Set valid set

lizhuofeng · June 3, 2022, 2:06pm

When I’m setting up a validation set, why do I have to go to the last segment of data instead of randomly drawing from the dataset, is it because, the last data can be better predictive?

Conwyn · June 3, 2022, 2:13pm

Hi Lizhuofeng
For retail time series you want to predict tomorrow so you build a model on yesterday, validate on today and then use the model to predict tomorrow.
Regards Conwyn

iamgianluca · June 3, 2022, 3:25pm

Let’s think about how our model will be asked to behave in production/inference time.

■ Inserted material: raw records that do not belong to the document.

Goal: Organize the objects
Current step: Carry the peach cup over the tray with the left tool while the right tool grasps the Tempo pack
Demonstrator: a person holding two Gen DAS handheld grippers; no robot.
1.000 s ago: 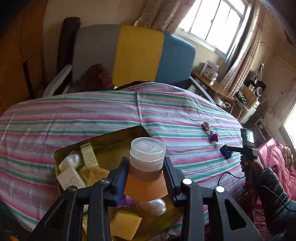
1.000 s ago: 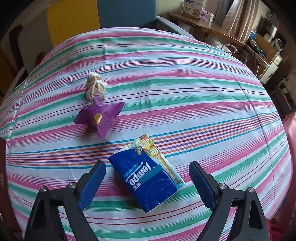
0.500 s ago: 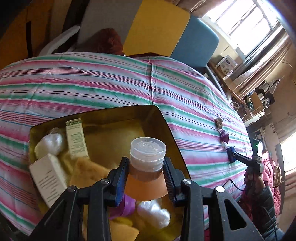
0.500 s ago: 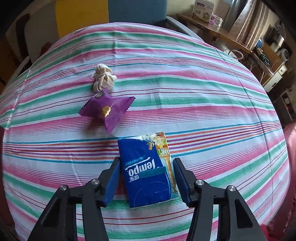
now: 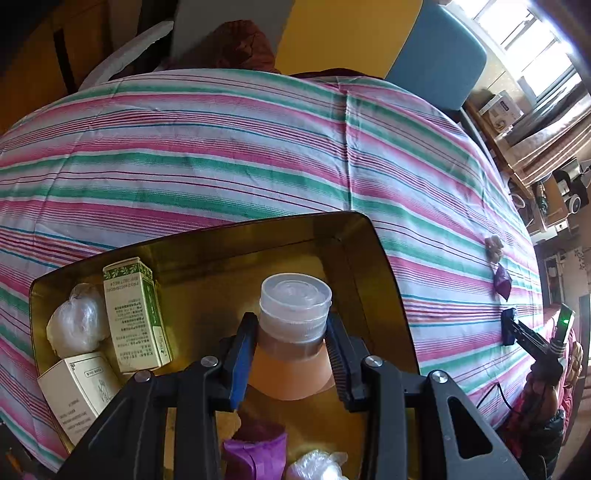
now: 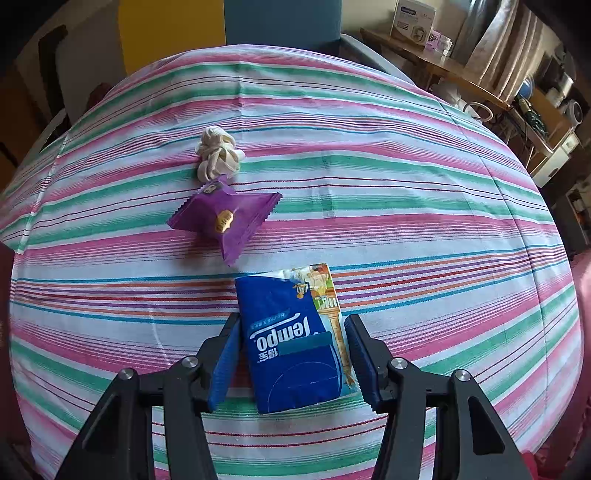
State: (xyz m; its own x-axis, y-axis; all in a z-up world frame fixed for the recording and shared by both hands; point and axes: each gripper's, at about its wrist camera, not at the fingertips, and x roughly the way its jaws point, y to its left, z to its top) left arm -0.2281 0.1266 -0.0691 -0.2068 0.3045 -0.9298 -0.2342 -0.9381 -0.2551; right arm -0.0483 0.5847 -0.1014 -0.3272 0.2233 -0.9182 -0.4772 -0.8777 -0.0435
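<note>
My left gripper (image 5: 291,354) is shut on a clear-capped bottle with an orange label (image 5: 293,332), held over the gold tin tray (image 5: 354,229). The tray holds a green-and-white box (image 5: 135,314), a cream box (image 5: 79,391), a white wrapped lump (image 5: 75,325), a purple packet (image 5: 256,450) and another white wrapped lump (image 5: 317,467). My right gripper (image 6: 293,354) is shut on the blue Tempo tissue pack (image 6: 291,343) on the striped tablecloth. A purple snack packet (image 6: 223,218) and a cream hair tie (image 6: 218,157) lie beyond it.
The right gripper also shows far right in the left wrist view (image 5: 511,326). A chair with a grey, yellow and blue back (image 5: 351,33) stands behind the table. A wooden side table with clutter (image 6: 461,77) is at the right.
My right gripper's jaws closed onto the tissue pack, which turned square to them. My left gripper carried the bottle lower and further over the tray.
</note>
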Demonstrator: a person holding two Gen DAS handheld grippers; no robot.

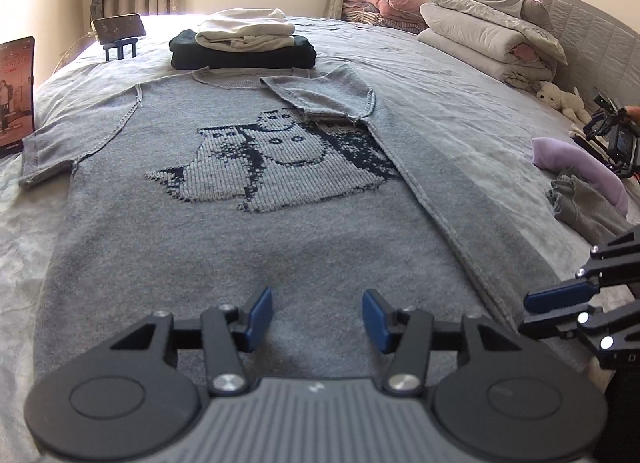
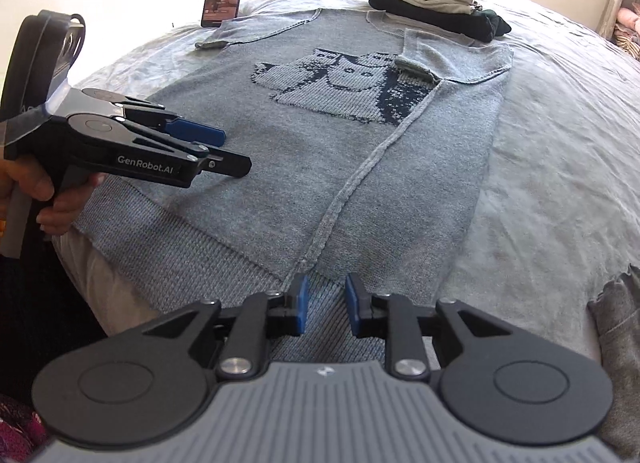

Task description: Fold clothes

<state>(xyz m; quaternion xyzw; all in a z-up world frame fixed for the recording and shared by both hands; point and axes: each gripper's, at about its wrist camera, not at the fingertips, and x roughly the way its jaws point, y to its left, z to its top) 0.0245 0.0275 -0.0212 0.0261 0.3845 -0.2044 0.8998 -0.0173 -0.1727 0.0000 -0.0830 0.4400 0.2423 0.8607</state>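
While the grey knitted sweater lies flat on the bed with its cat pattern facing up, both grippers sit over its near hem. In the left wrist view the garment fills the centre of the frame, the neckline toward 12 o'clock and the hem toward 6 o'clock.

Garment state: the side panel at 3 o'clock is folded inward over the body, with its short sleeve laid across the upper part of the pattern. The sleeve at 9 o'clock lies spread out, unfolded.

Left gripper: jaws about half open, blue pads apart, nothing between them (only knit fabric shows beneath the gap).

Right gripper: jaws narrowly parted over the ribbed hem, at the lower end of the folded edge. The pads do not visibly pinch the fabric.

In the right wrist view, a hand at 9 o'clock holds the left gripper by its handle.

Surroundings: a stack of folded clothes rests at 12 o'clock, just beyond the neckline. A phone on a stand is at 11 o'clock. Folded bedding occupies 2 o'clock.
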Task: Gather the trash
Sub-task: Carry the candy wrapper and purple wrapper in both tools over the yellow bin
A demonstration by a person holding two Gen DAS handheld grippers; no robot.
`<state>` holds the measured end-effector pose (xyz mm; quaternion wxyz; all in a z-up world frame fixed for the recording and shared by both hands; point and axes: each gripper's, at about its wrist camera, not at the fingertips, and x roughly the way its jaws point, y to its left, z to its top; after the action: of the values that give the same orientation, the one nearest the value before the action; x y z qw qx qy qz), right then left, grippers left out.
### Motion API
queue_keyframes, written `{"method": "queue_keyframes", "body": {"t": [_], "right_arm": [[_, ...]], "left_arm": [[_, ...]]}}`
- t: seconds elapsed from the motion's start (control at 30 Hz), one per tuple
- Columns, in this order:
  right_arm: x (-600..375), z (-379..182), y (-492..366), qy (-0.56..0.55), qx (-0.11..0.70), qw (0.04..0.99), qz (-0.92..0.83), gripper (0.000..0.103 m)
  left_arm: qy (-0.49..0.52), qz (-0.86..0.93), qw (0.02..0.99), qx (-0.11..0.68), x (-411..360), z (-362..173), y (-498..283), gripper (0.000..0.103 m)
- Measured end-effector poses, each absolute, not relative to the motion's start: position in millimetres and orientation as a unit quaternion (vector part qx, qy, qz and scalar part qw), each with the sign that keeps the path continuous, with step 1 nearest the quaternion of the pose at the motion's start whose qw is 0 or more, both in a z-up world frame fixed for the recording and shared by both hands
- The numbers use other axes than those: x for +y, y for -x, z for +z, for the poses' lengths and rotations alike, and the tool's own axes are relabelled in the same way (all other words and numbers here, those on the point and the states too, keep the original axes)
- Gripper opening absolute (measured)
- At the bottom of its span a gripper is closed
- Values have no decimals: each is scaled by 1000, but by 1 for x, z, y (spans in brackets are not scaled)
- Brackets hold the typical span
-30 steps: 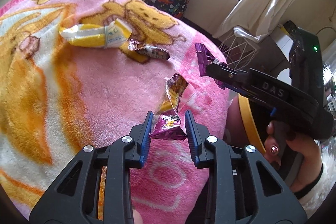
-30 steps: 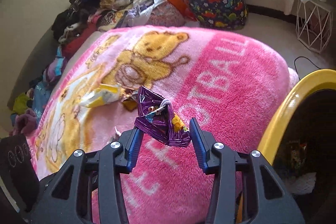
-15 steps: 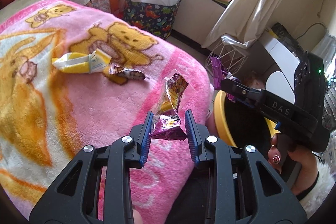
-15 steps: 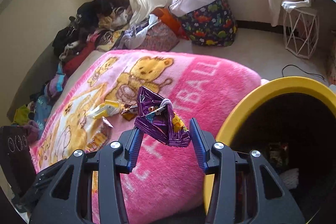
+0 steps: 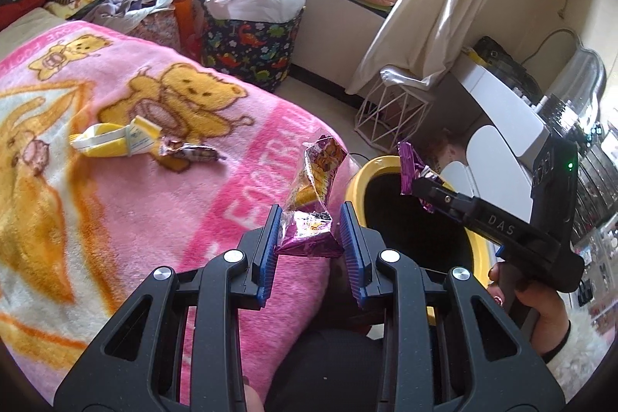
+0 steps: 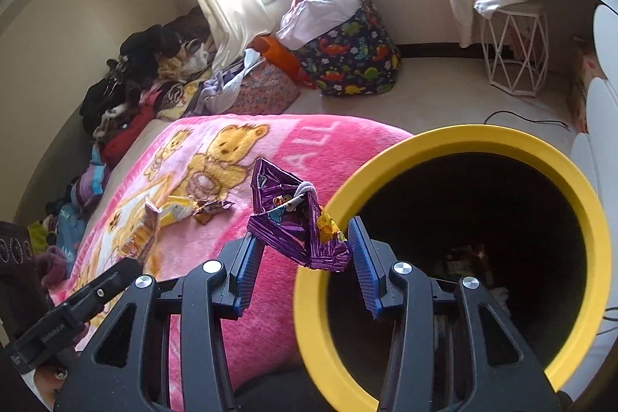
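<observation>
Both wrappers look light, thin and crinkly, likely to slip or spring loose, so a pinch across the crumpled lower end suits them best. The left tongs (image 5: 309, 238) are closed on a pink snack wrapper (image 5: 314, 195) that stands up beyond the tips. The right tongs (image 6: 305, 246) clamp a purple foil wrapper (image 6: 293, 219), just left of the yellow bin (image 6: 502, 141) rim
</observation>
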<state>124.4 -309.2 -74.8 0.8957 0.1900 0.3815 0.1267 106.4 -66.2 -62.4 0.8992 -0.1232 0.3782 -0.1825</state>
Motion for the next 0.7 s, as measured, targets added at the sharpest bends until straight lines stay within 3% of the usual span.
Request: {"method": "queue_keyframes", "body": {"t": [0.7], "right_arm": [[-370,-79,-94,-228,368,899,74,43]], "left_arm": [[90,-225,895,375,-118,-52,-94,24]]}}
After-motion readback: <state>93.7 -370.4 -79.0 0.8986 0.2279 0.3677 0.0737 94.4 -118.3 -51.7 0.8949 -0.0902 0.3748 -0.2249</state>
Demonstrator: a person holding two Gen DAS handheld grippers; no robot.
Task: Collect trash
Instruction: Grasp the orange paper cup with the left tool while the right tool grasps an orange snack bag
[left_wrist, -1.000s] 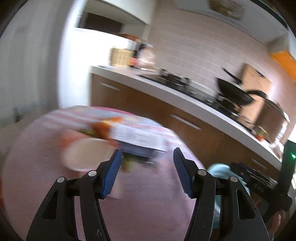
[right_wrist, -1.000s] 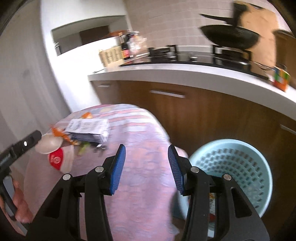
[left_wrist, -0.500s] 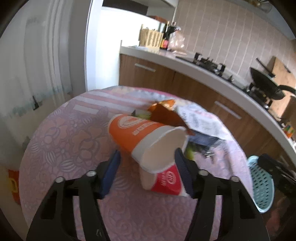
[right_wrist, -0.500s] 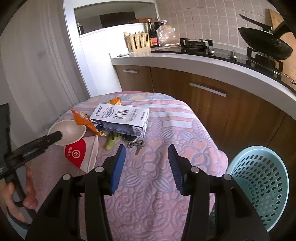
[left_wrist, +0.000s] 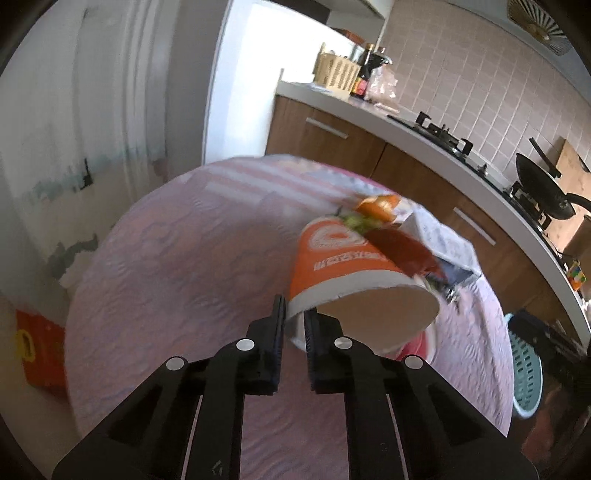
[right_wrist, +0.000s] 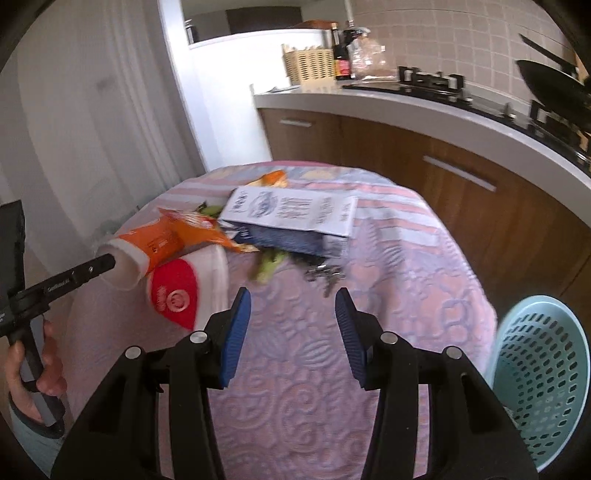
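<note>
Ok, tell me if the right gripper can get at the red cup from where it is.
Probably yes. The right gripper is open, and the red cup lies just ahead to its left with bare tablecloth between; the left gripper, clamped on the orange cup, crowds that side.

A round desk under pink patterned cloth stands before brown cabinets with a white countertop, pink tiled wall behind, white curtains to the left.
</note>
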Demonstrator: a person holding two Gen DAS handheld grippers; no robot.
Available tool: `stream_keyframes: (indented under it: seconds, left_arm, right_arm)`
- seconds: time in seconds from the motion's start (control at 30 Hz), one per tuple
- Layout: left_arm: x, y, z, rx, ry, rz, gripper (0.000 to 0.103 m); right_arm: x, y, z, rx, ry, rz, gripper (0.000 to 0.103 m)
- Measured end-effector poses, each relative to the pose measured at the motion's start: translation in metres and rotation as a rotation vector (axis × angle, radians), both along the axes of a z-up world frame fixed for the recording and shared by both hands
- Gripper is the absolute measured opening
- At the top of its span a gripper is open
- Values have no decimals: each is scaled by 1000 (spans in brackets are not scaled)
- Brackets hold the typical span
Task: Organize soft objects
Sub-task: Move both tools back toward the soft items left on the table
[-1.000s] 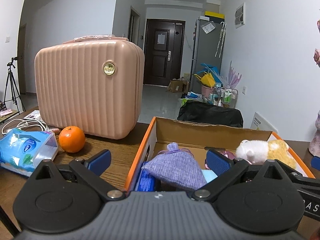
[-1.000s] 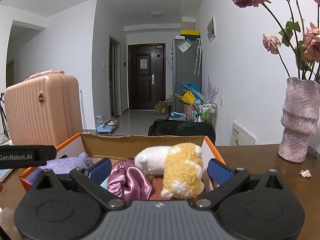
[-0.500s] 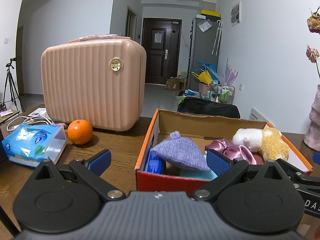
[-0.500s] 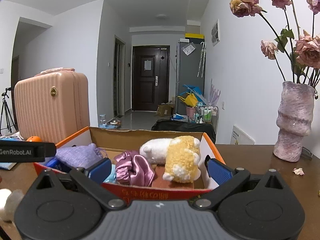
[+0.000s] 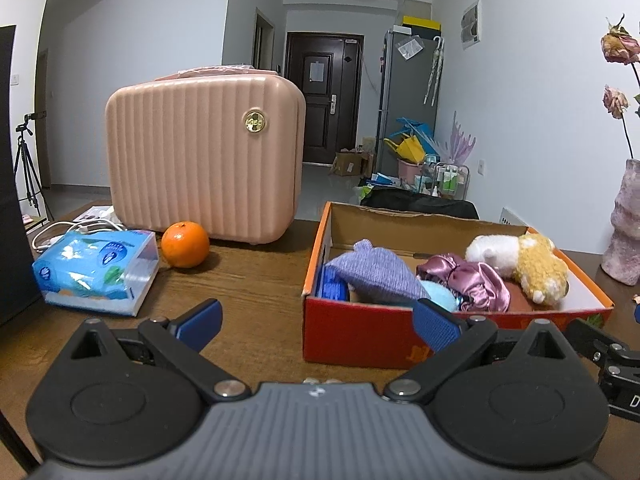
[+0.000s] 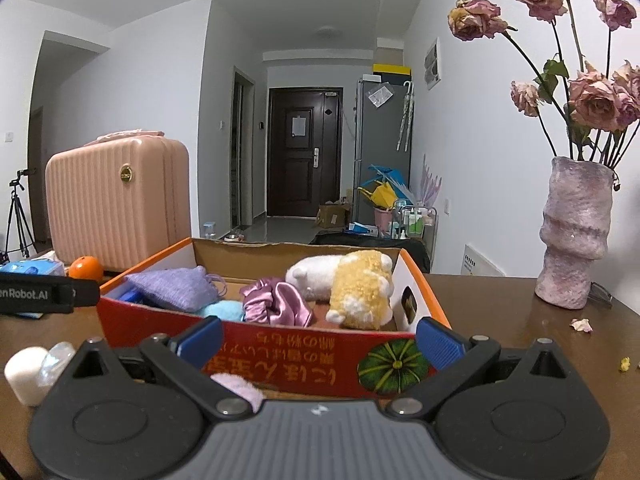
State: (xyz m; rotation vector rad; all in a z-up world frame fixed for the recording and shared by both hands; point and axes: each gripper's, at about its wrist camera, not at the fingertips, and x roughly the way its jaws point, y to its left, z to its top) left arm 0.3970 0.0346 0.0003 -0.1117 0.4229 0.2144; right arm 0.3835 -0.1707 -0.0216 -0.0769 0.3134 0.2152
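Note:
An open orange cardboard box [image 5: 360, 332] [image 6: 304, 356] sits on the wooden table. It holds a purple knitted pouch [image 5: 376, 274] [image 6: 176, 288], a pink satin scrunchie [image 5: 468, 280] [image 6: 276, 304], a light blue soft item [image 5: 440, 294] [image 6: 222, 310] and a white-and-yellow plush toy [image 5: 524, 260] [image 6: 352, 284]. My left gripper [image 5: 318, 322] is open and empty, in front of the box's left corner. My right gripper [image 6: 318, 338] is open and empty, in front of the box's front wall. A small lilac fuzzy item [image 6: 238, 388] lies on the table under the right gripper.
A pink ribbed case [image 5: 204, 168] stands at the back left with an orange [image 5: 185, 244] and a blue tissue pack [image 5: 96, 272] before it. A vase of dried roses [image 6: 572, 232] stands right of the box. A white round object [image 6: 28, 372] lies near left.
Both grippers have pulled back and up from over the box; its front wall now shows in both views. The soft items lie unmoved in the box.

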Motion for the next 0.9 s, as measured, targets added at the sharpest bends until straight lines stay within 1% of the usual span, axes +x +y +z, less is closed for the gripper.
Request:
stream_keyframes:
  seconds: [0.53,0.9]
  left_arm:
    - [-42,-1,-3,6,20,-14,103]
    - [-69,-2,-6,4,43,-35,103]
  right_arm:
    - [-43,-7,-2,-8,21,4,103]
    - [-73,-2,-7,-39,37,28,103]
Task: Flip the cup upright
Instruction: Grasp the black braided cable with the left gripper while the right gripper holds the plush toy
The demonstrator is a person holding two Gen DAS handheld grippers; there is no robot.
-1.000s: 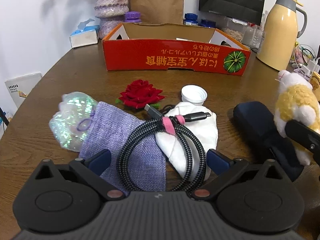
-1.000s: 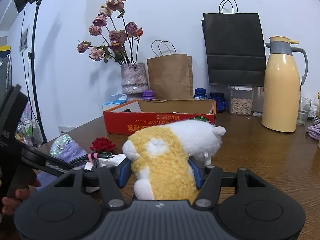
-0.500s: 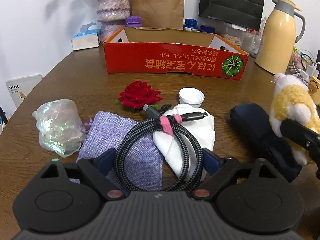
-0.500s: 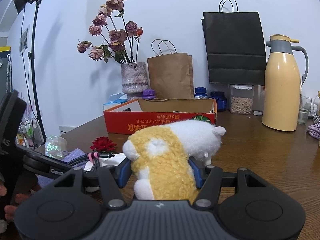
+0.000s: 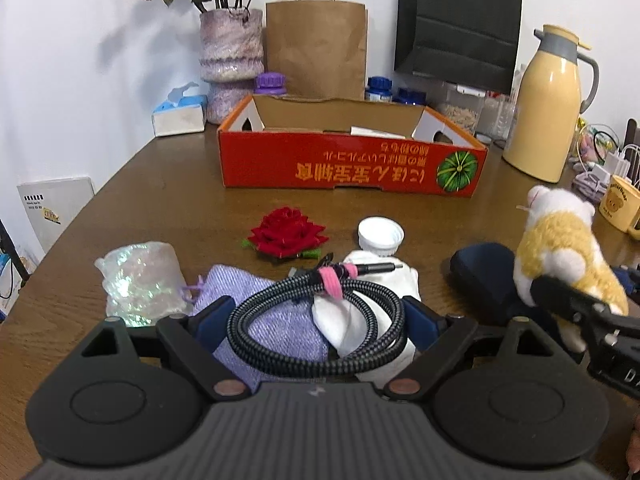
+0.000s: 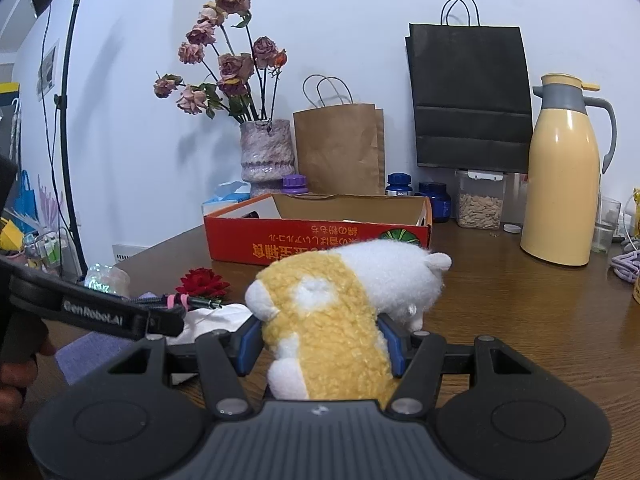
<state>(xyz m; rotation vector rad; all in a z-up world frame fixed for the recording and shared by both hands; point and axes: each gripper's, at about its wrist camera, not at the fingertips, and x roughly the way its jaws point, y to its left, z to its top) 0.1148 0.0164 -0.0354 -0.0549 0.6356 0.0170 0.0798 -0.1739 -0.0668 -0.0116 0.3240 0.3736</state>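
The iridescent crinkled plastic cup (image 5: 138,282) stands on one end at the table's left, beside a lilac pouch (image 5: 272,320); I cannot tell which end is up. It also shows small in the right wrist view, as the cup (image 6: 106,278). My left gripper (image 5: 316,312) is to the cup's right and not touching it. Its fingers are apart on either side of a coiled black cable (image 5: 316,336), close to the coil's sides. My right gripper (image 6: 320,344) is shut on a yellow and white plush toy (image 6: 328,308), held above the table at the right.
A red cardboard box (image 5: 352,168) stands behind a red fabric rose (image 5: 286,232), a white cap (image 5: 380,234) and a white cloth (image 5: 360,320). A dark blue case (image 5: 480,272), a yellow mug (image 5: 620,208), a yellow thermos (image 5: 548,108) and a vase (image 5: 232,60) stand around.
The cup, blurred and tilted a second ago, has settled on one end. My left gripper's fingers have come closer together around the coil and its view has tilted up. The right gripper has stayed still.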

We will be asking it to predict the future, so data that hasn’t occurred yet.

Now, if we train the model using data randomly sampled from the time series, and ask the model to predict some random points within the series, we are putting the model to
a significant advantage ― an advantage that it won’t have in production/inference time.

Let me give you an example…

time	0	1	2	3	4	5	6	7	8	9	10
target	0.1	0.12	0.9	0.95	1	1.1	1.05	1.5	1.75	2	2.4

In this series, something changed at t=7. Ask yourself, without knowing the value of the target after t=6, what would you think the value of t=7, or t=8 would be? We might safely assume that these values are centered around 1.

Now, assume you have every data point aside t=9, and are asked to predict its value based on every other data point in the series. You will likely predict a value between 1.75 and 2.4. Similarly, if we were asked to predict the value at t=3, we would probably think at a number close to 1.

This is the advantage I’m talking about. In real life, your model won’t get any hint about what the future looks like, and therefore will have a tougher job at predicting the future.

If we just randomly sample data points from the time-series to build our validation set, we might overestimate the accuracy of our model compared to how it will perform at inference time.